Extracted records
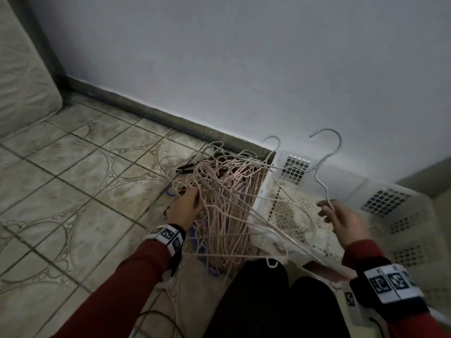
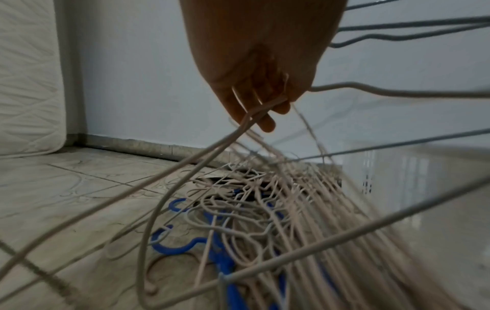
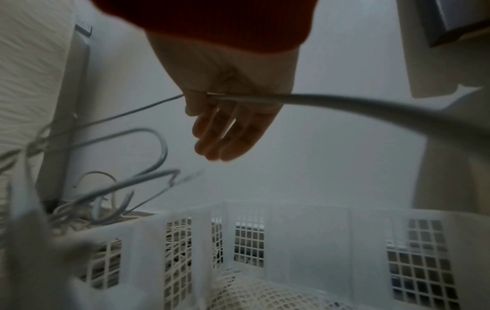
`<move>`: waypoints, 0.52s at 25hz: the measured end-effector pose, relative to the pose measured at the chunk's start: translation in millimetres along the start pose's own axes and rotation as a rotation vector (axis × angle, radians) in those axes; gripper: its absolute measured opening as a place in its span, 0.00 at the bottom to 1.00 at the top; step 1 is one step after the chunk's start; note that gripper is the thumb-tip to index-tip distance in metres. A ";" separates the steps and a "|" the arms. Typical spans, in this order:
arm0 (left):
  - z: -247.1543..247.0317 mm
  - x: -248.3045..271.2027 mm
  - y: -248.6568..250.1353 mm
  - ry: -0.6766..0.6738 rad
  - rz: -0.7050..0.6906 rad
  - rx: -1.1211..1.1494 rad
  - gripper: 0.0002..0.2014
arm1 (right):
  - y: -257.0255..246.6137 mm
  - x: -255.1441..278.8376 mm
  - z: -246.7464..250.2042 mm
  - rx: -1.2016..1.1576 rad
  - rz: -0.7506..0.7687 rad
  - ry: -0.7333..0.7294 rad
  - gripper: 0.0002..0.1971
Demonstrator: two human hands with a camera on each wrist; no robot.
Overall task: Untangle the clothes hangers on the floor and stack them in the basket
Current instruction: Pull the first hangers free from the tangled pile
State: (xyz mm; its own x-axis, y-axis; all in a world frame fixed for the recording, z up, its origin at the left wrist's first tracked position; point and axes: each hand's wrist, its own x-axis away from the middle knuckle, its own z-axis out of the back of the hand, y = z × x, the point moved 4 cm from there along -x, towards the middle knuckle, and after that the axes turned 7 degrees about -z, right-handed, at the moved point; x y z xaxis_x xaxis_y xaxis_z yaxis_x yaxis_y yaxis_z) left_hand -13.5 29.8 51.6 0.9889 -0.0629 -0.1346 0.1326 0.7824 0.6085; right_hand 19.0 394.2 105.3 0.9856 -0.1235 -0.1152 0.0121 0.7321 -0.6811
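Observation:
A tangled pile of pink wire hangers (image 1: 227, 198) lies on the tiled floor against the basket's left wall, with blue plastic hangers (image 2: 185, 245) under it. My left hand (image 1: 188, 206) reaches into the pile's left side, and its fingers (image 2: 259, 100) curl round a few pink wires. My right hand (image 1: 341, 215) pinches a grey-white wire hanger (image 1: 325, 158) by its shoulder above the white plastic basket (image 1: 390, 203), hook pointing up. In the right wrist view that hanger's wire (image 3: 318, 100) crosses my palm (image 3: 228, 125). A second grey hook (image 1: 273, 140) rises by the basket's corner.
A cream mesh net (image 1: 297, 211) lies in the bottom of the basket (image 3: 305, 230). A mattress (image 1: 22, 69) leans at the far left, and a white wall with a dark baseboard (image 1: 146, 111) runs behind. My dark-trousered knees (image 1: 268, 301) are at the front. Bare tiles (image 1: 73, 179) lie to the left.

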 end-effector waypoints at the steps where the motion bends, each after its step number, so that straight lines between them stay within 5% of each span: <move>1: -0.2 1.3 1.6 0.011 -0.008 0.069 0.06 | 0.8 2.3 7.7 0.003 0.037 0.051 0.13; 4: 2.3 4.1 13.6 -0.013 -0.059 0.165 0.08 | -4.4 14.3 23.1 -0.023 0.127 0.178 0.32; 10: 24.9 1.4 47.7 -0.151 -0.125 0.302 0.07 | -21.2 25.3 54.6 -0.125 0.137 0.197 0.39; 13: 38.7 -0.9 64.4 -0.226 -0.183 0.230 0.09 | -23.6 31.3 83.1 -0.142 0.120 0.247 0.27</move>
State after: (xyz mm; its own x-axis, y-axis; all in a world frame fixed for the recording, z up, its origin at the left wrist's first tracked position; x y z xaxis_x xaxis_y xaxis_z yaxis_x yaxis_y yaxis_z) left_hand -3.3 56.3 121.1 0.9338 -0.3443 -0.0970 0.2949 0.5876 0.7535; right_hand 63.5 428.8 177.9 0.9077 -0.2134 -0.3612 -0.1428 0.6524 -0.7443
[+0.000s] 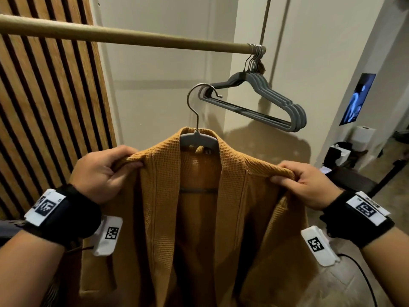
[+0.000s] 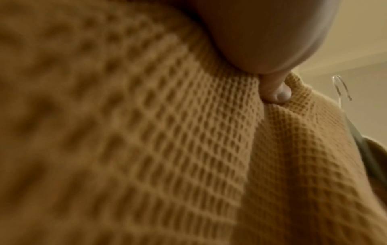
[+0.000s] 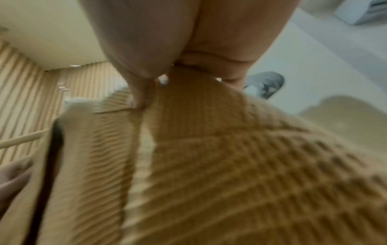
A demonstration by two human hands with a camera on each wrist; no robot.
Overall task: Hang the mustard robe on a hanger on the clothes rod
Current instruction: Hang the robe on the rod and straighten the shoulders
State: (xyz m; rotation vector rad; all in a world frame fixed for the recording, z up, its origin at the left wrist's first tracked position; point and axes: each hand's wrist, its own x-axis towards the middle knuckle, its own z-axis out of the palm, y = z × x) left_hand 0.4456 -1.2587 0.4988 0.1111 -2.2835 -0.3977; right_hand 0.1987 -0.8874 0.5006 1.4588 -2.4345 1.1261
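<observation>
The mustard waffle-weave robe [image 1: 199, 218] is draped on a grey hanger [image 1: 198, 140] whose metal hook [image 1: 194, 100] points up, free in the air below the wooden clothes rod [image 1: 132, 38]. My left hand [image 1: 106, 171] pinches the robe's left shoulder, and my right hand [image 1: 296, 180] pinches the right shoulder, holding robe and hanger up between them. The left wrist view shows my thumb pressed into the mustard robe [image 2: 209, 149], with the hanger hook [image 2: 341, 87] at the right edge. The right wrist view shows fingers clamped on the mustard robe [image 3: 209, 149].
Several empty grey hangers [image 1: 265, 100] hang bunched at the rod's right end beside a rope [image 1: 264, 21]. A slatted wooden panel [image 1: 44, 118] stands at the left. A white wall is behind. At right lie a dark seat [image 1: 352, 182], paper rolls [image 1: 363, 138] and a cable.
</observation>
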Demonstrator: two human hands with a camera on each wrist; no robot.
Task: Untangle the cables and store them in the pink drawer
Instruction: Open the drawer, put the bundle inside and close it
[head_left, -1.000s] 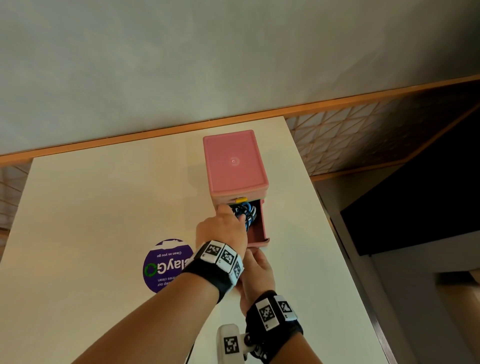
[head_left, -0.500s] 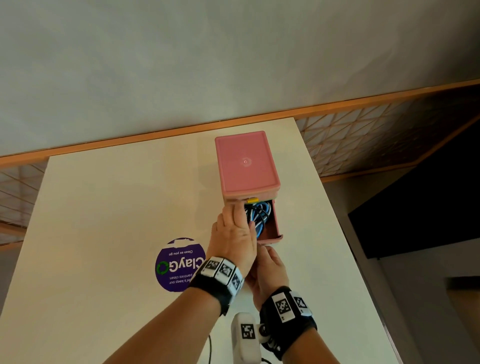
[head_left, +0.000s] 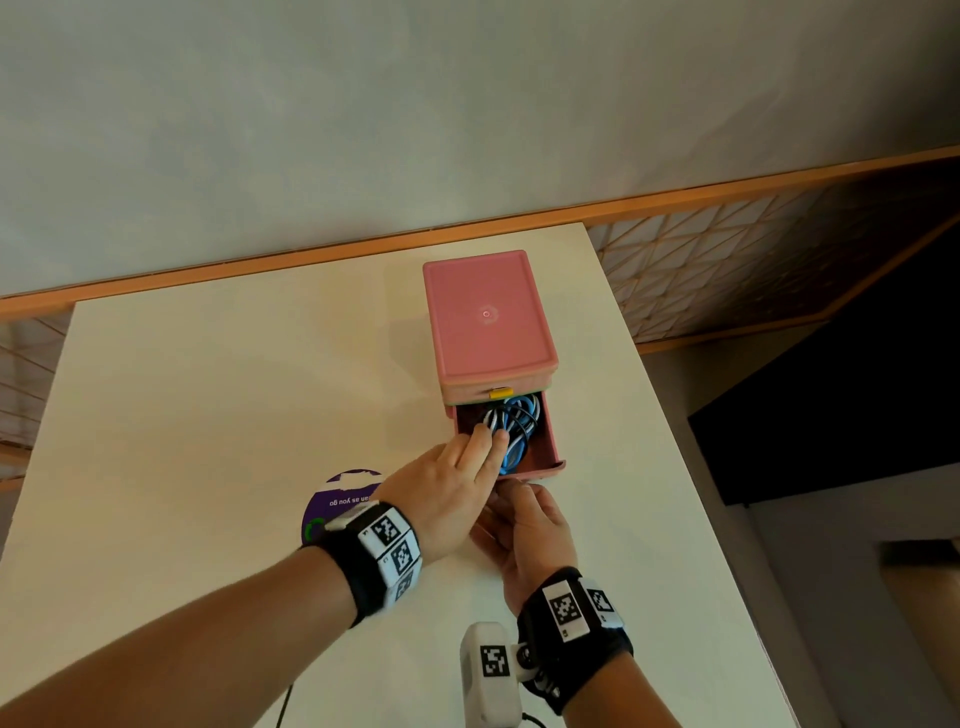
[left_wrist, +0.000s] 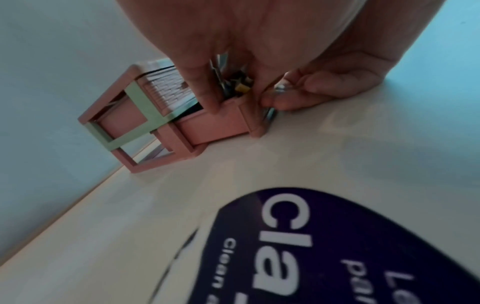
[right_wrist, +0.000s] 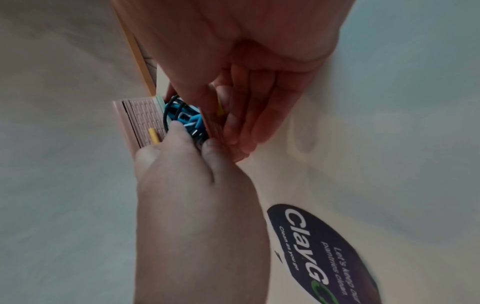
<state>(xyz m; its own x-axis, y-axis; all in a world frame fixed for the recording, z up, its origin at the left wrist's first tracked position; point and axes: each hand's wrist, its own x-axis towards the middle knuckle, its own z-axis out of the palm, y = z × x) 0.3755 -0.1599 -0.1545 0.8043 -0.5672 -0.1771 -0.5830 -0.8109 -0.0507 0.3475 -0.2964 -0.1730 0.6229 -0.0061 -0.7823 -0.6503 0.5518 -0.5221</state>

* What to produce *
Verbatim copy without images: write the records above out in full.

* Finished task *
`<move>`: waypoints, 0.52s at 25hz: the measured end-effector pose, relative to the pose measured at the chunk's start: translation in millimetres along the start pose's own axes and rotation as a rotation vector (axis × angle, radians) in those axes; gripper: its absolute measured opening as a place in its span, 0.00 at the bottom to 1.00 at the top; step 1 is one step after the chunk's start; note that gripper is the thumb-tip to index-tip distance in metres. A ";" separates the steps and a "|" the arms. Typical spans, in this order:
arm0 (left):
  - z: -247.1543..247.0317 mm
  - x: -248.3045..271.2027 mm
  - y: -248.6568..250.1353 mm
  - ry: -0.6766..0.6738 rad
  - rz: -0.7050..0.6906 rad
  - rx: -1.1211..1.1494 rad
  - gripper: 0.0002..0.2014
arm1 (right):
  - y: -257.0255..246.6137 mm
  - x: -255.1441..278.8376 mm
  - z: -246.7464..250.2042 mm
  - rx: -1.2016..1.1576 rad
  - rz: -0.7506..0.7687 rad
  - ry: -0.7333..0.7294 rad
  - gripper: 0.0002..0.1971
Demonstrator: two human hands with a camera on each wrist; no robot.
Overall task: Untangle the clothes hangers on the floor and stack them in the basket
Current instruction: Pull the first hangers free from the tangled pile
State: (xyz mm; its own x-axis, y-axis; all in a world frame fixed for the recording, z up, its origin at the left wrist's first tracked position; point and axes: each hand's wrist, its own x-axis away from the middle knuckle, its own z-axis out of the back of the hand, y = z × x, the point moved 4 cm from there along -x, towards the middle knuckle, and after that the axes turned 7 degrees about -z, right-handed, at the moved point; x y z xaxis_x xaxis_y xaxis_z yaxis_x yaxis_y yaxis_z) left_hand -13.5 29.8 51.6 0.9889 -0.0629 -0.1346 0.1326 0.7824 0.6085; right_hand 19.0 394.2 105.3 0.9856 -0.1235 -0.1152 0.0121 0.7321 -0.6811
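Observation:
A tangled pile of pink wire hangers (image 1: 227, 198) lies on the tiled floor against the basket's left wall, with blue plastic hangers (image 2: 185, 245) under it. My left hand (image 1: 188, 206) reaches into the pile's left side, and its fingers (image 2: 259, 100) curl round a few pink wires. My right hand (image 1: 341, 215) pinches a grey-white wire hanger (image 1: 325, 158) by its shoulder above the white plastic basket (image 1: 390, 203), hook pointing up. In the right wrist view that hanger's wire (image 3: 318, 100) crosses my palm (image 3: 228, 125). A second grey hook (image 1: 273, 140) rises by the basket's corner.
A cream mesh net (image 1: 297, 211) lies in the bottom of the basket (image 3: 305, 230). A mattress (image 1: 22, 69) leans at the far left, and a white wall with a dark baseboard (image 1: 146, 111) runs behind. My dark-trousered knees (image 1: 268, 301) are at the front. Bare tiles (image 1: 73, 179) lie to the left.
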
 end-effector waypoints at the steps where the motion bends, each after its step number, so that straight lines between them stay within 5% of each span: <move>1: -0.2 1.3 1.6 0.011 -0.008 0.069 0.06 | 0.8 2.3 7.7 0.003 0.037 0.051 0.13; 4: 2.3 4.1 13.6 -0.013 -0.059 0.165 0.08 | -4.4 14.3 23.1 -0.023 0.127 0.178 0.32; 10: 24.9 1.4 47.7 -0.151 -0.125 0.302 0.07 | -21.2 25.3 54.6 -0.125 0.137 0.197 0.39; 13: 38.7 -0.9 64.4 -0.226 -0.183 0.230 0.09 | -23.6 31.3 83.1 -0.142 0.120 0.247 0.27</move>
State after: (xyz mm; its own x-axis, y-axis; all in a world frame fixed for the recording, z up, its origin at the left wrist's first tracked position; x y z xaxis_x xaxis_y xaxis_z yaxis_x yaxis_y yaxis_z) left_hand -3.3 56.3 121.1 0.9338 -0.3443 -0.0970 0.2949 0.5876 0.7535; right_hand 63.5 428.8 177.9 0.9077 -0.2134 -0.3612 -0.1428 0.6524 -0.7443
[+0.000s] 
[+0.000s] 
[+0.000s] 
A demonstration by two human hands with a camera on each wrist; no robot.
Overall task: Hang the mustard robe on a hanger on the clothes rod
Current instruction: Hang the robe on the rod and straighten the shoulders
State: (xyz m; rotation vector rad; all in a world frame fixed for the recording, z up, its origin at the left wrist's first tracked position; point and axes: each hand's wrist, its own x-axis towards the middle knuckle, its own z-axis out of the palm, y = z × x) left_hand 0.4456 -1.2587 0.4988 0.1111 -2.2835 -0.3977; right_hand 0.1987 -0.8874 0.5006 1.4588 -2.4345 1.1261
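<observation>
The mustard waffle-weave robe [image 1: 199, 218] is draped on a grey hanger [image 1: 198, 140] whose metal hook [image 1: 194, 100] points up, free in the air below the wooden clothes rod [image 1: 132, 38]. My left hand [image 1: 106, 171] pinches the robe's left shoulder, and my right hand [image 1: 296, 180] pinches the right shoulder, holding robe and hanger up between them. The left wrist view shows my thumb pressed into the mustard robe [image 2: 209, 149], with the hanger hook [image 2: 341, 87] at the right edge. The right wrist view shows fingers clamped on the mustard robe [image 3: 209, 149].
Several empty grey hangers [image 1: 265, 100] hang bunched at the rod's right end beside a rope [image 1: 264, 21]. A slatted wooden panel [image 1: 44, 118] stands at the left. A white wall is behind. At right lie a dark seat [image 1: 352, 182], paper rolls [image 1: 363, 138] and a cable.
</observation>
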Demonstrator: two human hands with a camera on each wrist; no robot.
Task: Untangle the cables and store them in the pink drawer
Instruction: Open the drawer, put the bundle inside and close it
[head_left, -1.000s] 
[head_left, -0.500s] 
[head_left, +0.000s] 
[left_wrist, +0.000s] 
[right_wrist, +0.000s] 
<state>(xyz m; its own x-axis, y-axis; all in a world frame fixed for the recording, z up, its origin at the left wrist's first tracked position; point and axes: each hand's wrist, its own x-axis towards the middle knuckle, its own z-axis out of the palm, y = z × x) 0.3755 -0.1599 -0.1545 0.8043 -0.5672 -0.1771 -0.5830 -0.8109 -0.0507 0.3475 -0.2964 -0.1730 0.6229 -0.0061 -0.7823 -0.6503 0.5518 -0.5221</state>

Nothing further is required of the output.